Sair da faculdade já de olho nos cursos de pós-graduação ou procurar essa qualificação após muito tempo de formação será um grande diferencial no seu currículo. Segundo a Capes (Coordenação de Aperfeiçoamento de Pessoal de Nível Superior), do Ministério da Educação (MEC), somente 10% dos estudantes que se formam hoje no Brasil fazem pós-graduação. Para encarar um mercado de trabalho cada vez mais exigente, pelo menos uma especialização fará uma grande diferença frente aos concorrentes.

Existem dois tipos de especialização: o lato sensu, que são os cursos de pós-graduação e os MBAs, e o stricto sensu, que são os mestrados e doutorados. A diferença é que o “lato sensu” é voltado para o aprofundamento dos estudos em determinada área ou para adquirir conhecimento em uma área que até então teve pouco acesso. Já o stricto sensu é direcionado a quem pretende seguir carreira acadêmica. Com duração que pode variar de um a quatro anos, ele é mais teórico e orientado ao ensino e pesquisa. “A escolha é algo muito pessoal, mas para o mercado de trabalho o latu sensu traz um diferencial maior, já que é uma especialização mais voltada para a prática”, diz a coordenadora do Núcleo de Extensão da Faculdade Social da Bahia (FSBA), Letícia Castro.

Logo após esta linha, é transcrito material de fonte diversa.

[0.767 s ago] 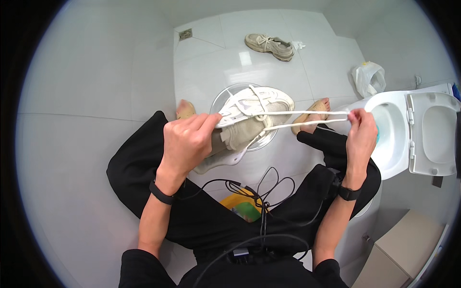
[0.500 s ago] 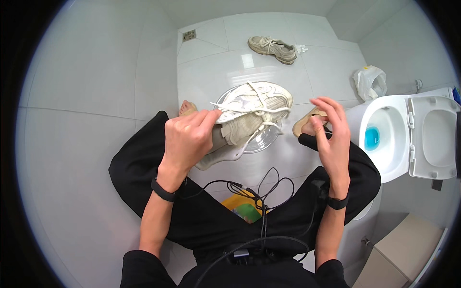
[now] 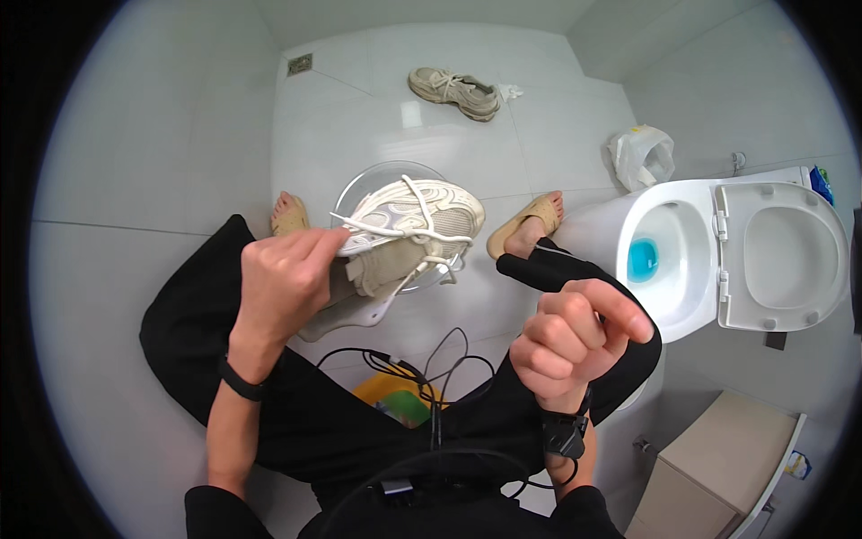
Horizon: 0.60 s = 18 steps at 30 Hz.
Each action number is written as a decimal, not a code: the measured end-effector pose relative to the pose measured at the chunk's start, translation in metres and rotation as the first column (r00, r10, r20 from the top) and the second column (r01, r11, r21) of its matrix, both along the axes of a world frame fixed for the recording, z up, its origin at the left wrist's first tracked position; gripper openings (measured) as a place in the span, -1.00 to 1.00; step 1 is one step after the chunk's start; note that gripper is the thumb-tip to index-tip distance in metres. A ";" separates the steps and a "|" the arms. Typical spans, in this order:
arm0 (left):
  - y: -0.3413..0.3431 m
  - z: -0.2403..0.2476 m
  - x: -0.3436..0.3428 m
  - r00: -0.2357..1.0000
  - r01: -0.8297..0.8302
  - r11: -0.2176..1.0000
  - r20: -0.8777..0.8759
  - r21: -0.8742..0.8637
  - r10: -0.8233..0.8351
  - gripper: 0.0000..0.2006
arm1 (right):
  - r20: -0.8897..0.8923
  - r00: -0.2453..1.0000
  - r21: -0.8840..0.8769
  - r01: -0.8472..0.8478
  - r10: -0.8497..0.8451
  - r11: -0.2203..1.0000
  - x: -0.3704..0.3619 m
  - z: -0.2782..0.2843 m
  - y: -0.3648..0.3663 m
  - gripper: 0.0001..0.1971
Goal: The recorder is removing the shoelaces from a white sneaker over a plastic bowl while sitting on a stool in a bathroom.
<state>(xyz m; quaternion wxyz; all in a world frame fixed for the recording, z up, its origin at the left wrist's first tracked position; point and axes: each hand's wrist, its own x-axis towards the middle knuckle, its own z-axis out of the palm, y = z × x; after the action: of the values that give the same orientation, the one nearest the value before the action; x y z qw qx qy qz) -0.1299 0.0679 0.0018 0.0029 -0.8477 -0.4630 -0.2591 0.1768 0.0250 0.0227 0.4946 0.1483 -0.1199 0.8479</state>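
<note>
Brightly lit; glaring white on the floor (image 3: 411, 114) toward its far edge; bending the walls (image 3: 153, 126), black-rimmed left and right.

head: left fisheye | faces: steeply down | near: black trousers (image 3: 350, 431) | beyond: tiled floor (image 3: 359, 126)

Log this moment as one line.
left hand grip: on white shoe; right hand grip: curled, apart from shoe; clear basin: beneath shoe; beige shoe: floor

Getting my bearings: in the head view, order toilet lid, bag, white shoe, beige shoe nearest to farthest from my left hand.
1. White shoe, touching the left hand.
2. Beige shoe, top middle.
3. Bag, upper right.
4. Toilet lid, far right.
</note>
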 end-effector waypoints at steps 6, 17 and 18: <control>-0.001 -0.007 0.000 0.999 -0.001 1.000 -0.053 0.021 0.002 -0.77 | -0.052 0.995 -0.092 0.079 -0.084 0.993 0.000 -0.006 -0.002 -0.56; -0.003 -0.005 0.004 0.999 0.018 0.999 -0.043 -0.045 -0.020 -0.74 | -0.180 0.983 -0.207 -0.006 -0.033 0.978 0.001 0.021 -0.003 -0.87; -0.002 -0.005 0.006 0.999 0.019 0.998 -0.047 -0.053 -0.022 -0.74 | -0.168 0.986 -0.194 -0.016 -0.017 0.981 0.003 0.021 -0.003 -0.89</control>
<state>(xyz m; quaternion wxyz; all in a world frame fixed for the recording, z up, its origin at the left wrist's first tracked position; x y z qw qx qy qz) -0.1241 0.0656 -0.0032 -0.0110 -0.8581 -0.4606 -0.2267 0.1802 0.0216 0.0438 0.5154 0.1706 0.0057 0.8398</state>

A Instituição de Ensino Superior, em Ondina, conta atualmente com doze cursos de pós-graduação, e o destaque está na área de saúde, com nove deles. A FSBA tem uma estrutura enorme e de qualidade, com cinco prédios, três ginásios, além de uma clínica-escola de fisioterapia, outra de psicologia e uma agência de notícias, além da grade docente, composta na maioria por mestres e doutores. Atualmente, a instituição recebeu do Ministério da Educação (MEC) o título de Centro Universitário, o que irá possibilitar ainda mais o crescimento acadêmico, de cursos e estrutura.